DATA SECTION
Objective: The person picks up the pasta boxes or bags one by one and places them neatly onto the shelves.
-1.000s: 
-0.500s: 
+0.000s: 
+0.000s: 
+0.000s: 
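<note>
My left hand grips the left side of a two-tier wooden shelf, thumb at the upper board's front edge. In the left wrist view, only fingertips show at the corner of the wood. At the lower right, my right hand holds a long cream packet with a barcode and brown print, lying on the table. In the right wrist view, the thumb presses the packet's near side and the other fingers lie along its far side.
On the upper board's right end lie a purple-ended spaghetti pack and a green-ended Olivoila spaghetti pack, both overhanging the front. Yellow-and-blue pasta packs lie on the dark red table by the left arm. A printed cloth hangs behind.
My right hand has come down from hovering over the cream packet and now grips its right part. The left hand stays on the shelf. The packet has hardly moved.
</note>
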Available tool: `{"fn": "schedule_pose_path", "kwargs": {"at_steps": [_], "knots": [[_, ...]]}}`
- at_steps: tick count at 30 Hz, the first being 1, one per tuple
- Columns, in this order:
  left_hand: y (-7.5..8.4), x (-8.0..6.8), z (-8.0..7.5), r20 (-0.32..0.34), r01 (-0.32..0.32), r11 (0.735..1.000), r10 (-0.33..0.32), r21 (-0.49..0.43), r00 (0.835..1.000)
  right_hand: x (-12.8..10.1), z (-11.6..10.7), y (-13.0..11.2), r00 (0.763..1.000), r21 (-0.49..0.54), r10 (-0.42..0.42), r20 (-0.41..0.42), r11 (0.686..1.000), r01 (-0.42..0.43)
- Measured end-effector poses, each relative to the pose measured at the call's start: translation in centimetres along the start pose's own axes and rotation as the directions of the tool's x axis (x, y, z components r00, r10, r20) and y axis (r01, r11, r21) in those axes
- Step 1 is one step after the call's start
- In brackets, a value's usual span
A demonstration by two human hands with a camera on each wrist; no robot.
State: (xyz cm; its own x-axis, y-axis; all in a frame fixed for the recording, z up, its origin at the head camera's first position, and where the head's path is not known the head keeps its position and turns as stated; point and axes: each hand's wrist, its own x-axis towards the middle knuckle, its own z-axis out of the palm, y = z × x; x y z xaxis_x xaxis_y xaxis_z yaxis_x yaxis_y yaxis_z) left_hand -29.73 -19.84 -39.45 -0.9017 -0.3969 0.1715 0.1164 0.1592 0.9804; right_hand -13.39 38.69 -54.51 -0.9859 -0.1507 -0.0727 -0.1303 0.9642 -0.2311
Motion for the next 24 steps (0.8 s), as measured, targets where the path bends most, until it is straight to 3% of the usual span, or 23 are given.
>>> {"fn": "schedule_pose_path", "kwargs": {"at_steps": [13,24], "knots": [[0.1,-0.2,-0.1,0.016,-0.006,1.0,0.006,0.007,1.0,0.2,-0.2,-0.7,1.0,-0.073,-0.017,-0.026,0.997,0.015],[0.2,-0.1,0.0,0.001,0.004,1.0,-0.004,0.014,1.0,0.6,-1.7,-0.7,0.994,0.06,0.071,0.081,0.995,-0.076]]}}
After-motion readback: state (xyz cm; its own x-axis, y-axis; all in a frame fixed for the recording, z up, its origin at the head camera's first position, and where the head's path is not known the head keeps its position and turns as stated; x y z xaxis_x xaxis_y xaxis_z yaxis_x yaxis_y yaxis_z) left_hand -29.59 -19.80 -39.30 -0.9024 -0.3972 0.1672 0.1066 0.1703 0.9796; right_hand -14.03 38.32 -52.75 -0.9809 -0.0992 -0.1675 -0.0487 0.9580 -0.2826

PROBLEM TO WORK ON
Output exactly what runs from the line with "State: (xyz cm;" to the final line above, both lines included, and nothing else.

TASK SOLUTION
State: (xyz cm; its own x-axis, y-axis; all in a frame fixed for the recording, z up, its origin at the head camera's first position, and where the head's path is not known the head keeps its position and turns as stated; point and axes: each hand's wrist, its own x-axis towards the middle knuckle, its own z-axis out of the palm, y = z × x; x y z xaxis_x xaxis_y xaxis_z yaxis_x yaxis_y yaxis_z) left_hand -29.73 -19.84 -39.45 -0.9017 -0.3969 0.1715 0.1164 0.1592 0.9804; right_hand -13.39 38.69 -54.51 -0.9859 -0.1507 -0.0727 -0.1303 0.9642 -0.2311
Motion for the next 24 steps (0.8 s), as measured, targets where the path bends most, until it is straight to 3% of the usual span, or 23 are given.
>>> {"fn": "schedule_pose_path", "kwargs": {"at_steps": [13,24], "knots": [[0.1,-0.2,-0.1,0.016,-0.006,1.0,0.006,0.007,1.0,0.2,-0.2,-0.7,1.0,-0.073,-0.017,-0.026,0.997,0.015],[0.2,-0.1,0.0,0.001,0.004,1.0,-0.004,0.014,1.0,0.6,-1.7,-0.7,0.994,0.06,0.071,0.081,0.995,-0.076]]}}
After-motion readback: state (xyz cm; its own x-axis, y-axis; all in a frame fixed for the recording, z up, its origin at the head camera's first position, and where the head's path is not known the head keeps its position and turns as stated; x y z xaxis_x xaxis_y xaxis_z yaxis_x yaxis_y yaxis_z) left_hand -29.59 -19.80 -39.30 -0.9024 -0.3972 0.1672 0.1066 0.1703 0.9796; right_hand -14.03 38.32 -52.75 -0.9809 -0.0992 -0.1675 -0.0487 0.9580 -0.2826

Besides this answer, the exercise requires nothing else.